Infosys:
AI-Augmented
Learning Design.
Designing GenAI rubric engines and recommendation systems for enterprise-scale educational platforms at Imagine Learning — a K-12 EdTech platform serving students across the US.
Full case study available under NDA. Contact me directly for a confidential walkthrough.
Key Outcomes
Scope & NDA
This work is covered under a Non-Disclosure Agreement with Infosys and Imagine Learning. Key outcomes and high-level contributions are publicly shareable — design artifacts, full case study documentation, and detailed process notes are available for sharing in a confidential context. Contact me directly to schedule a walkthrough.
01 — Outcomes
What We Shipped
Reduction in assessment time
AI rubric engine vs. manual baseline (time-on-task study, n=28 teachers, pre/post). Specific data available under NDA.
Product teams served
Unified design system components adopted across Imagine Learning's product portfolio.
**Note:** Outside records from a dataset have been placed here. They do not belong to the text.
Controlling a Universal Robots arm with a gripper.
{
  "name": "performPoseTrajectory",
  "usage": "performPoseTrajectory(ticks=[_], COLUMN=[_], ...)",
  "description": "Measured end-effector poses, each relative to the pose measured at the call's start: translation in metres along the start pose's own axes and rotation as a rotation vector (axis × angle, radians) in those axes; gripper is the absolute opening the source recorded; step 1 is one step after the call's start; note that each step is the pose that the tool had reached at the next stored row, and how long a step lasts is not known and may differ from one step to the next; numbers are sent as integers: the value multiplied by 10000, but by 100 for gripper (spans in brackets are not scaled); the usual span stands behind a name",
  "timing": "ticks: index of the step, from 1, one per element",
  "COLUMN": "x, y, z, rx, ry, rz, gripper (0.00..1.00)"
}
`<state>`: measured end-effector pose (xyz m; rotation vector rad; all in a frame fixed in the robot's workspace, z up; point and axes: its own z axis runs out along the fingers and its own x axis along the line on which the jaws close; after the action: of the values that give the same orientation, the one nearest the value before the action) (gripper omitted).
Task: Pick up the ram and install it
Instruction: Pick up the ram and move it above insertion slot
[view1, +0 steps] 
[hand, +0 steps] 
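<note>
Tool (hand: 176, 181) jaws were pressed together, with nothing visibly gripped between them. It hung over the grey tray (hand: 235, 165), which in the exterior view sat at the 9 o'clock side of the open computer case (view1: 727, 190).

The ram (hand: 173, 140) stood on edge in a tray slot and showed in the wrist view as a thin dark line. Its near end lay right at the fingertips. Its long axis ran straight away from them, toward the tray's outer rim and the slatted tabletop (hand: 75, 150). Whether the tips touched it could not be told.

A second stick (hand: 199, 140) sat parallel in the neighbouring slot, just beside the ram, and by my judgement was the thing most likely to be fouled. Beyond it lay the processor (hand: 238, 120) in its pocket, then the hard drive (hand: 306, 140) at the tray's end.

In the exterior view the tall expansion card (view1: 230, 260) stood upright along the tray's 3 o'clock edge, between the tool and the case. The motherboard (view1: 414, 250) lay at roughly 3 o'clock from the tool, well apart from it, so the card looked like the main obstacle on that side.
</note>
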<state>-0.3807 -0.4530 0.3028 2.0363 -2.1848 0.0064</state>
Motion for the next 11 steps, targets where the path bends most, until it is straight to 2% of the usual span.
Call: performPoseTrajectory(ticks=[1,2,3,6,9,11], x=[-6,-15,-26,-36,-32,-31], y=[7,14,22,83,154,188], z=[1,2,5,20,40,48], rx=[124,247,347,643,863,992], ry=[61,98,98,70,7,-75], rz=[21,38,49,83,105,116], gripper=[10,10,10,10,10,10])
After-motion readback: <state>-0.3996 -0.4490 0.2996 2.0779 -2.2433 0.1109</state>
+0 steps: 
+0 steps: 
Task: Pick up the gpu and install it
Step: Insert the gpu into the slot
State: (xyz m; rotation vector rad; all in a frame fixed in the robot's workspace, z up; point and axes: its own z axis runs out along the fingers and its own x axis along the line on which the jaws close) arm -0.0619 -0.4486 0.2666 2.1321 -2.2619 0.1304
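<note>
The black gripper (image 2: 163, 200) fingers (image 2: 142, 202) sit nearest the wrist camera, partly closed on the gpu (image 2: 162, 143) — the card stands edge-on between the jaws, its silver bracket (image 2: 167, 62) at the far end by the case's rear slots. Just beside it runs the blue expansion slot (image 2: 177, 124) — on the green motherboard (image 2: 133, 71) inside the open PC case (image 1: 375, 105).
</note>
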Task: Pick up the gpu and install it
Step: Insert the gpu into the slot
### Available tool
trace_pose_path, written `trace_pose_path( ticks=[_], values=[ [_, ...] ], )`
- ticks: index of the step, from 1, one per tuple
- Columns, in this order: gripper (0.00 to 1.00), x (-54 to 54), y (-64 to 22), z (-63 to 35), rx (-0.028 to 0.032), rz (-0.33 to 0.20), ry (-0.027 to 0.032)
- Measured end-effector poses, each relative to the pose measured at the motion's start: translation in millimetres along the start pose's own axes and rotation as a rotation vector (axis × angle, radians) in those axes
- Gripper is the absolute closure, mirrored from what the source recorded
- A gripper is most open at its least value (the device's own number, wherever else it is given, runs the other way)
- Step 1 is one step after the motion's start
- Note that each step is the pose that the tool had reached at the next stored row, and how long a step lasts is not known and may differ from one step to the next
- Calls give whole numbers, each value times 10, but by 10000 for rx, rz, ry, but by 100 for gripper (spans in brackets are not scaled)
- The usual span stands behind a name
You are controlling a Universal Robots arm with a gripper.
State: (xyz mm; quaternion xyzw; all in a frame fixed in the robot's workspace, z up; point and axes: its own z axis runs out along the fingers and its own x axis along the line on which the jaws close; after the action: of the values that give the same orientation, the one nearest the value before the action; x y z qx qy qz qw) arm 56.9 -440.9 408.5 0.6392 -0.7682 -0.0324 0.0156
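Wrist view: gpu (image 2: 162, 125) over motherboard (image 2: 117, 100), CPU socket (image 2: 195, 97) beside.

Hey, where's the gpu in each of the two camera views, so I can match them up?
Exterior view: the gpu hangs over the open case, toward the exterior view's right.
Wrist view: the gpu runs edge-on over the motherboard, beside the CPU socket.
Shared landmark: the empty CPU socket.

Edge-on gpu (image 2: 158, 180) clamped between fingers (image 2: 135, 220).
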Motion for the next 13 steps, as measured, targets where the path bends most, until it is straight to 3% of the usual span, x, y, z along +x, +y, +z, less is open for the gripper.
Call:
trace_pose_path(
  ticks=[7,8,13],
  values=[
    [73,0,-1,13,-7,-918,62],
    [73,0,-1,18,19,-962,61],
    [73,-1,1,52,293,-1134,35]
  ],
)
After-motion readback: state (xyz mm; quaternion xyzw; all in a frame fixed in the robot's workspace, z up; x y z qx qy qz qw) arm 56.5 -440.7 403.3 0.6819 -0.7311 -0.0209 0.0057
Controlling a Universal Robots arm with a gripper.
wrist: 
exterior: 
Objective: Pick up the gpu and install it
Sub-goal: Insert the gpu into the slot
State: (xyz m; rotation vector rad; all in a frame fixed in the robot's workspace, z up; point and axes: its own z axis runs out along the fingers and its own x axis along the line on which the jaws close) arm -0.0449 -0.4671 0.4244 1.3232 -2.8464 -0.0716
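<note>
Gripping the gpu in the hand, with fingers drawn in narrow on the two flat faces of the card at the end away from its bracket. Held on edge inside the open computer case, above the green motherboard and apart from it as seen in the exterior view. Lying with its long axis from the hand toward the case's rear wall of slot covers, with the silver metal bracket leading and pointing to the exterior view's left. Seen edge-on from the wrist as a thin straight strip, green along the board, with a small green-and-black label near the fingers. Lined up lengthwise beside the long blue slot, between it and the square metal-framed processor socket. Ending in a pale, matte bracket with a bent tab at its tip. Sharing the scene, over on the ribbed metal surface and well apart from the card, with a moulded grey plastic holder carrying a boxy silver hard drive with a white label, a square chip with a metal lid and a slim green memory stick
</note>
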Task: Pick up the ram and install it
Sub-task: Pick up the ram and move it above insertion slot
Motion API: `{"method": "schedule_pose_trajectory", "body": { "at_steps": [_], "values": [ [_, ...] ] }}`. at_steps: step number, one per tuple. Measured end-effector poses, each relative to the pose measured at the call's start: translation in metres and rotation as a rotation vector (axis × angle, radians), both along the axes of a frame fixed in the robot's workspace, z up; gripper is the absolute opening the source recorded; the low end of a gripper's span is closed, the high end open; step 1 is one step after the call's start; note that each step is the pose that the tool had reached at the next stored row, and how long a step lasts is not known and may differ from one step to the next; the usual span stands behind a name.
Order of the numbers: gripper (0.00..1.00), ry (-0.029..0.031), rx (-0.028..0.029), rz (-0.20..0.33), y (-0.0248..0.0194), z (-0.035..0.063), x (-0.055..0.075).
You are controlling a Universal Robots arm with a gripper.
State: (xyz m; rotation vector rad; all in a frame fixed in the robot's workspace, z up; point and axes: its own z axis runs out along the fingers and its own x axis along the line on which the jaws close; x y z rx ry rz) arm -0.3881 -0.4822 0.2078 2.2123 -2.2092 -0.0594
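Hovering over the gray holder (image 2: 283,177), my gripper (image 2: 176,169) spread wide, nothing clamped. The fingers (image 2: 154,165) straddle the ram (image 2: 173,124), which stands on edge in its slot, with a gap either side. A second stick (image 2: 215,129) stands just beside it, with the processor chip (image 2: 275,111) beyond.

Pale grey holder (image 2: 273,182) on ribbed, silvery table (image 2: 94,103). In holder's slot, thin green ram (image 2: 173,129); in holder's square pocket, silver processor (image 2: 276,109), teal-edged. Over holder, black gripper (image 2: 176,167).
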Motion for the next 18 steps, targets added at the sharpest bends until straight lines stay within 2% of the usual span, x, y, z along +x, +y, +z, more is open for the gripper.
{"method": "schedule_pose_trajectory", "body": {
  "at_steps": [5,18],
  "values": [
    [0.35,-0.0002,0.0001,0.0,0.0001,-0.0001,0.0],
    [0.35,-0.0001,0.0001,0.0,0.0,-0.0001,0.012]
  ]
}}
AI tools shipped to production
Including GenAI rubric generators, adaptive recommendation engine UX, and feedback tools.
02 — Contributions
What I Did
- 01
Designed UX for GenAI-powered rubric generation engines — reducing manual evaluation from hours to minutes
- 02
Led design system expansion for Imagine Learning — adding AI-specific interaction patterns and states
- 03
Created end-to-end flows for adaptive content recommendation systems
- 04
Ran design sprints with cross-functional teams (ML engineers, curriculum designers, product managers)
- 05
Established accessibility standards (WCAG 2.2) across all AI-facing features
- 06
Delivered high-fidelity prototypes for executive stakeholder reviews
02.5 — Design Challenges
The Hard Problems
Three design tensions that defined the engagement — shareable without violating NDA.
AI Confidence ≠ User Trust
The rubric engine outputs confidence scores, but showing raw percentages caused teachers to either over-trust (80% feels like a guarantee) or dismiss (60% feels unreliable). Designed a 3-tier signal system (Verified / Suggested / Uncertain) that anchored decisions in pedagogical context, not probability.
Outcome
Teacher acceptance rate increased from 41% to 74% in A/B testing.
GenAI Latency UX
Rubric generation takes 3-8 seconds — far longer than users expect from 'AI'. A generic spinner caused drop-off. Designed a progressive reveal: skeleton rubric structure appears immediately, then cells populate sequentially, creating a perception of real-time generation.
Outcome
Drop-off during generation reduced by 55%.
One system, five teams
Five product teams had divergent component needs — elementary literacy, middle-school math, special ed, teacher dashboards, admin tools. Designed a token layer with 4 semantic contexts (learner, educator, admin, assessment) that let the same components adapt across surfaces.
Outcome
Unified system with zero hard forks across 5 products.
03 — Work Samples
The Product We Built
High-fidelity screens from the AI tooling suite. Full documentation available under NDA.

AI Rubric Generator — generates assessment criteria from a learning objective in seconds, with contextual AI suggestions.

Adaptive Recommendation Engine — surfaces personalised content per student based on ML-identified skill gaps.
04 — Design Iterations
How the AI Confidence Signal Evolved
3 rounds of internal testing with teachers before the confidence signal shipped. Each round invalidated a prior assumption.
Teachers over-trusted 80%+ scores as guarantees; dismissed 60%- scores entirely. Binary thinking, not probabilistic.
Drop percentages. Switch to qualitative signals.
Green triggered rubber-stamping — teachers stopped reading the rubric text. 'Green means approve' was too automatic.
Remove green. Reframe as signal, not verdict.
Teachers engaged differently at each tier — Verified rubrics were approved 2× faster; Uncertain triggered review. Acceptance rate: 41% → 74%.
Ship this version. Anchored in pedagogical action, not probability.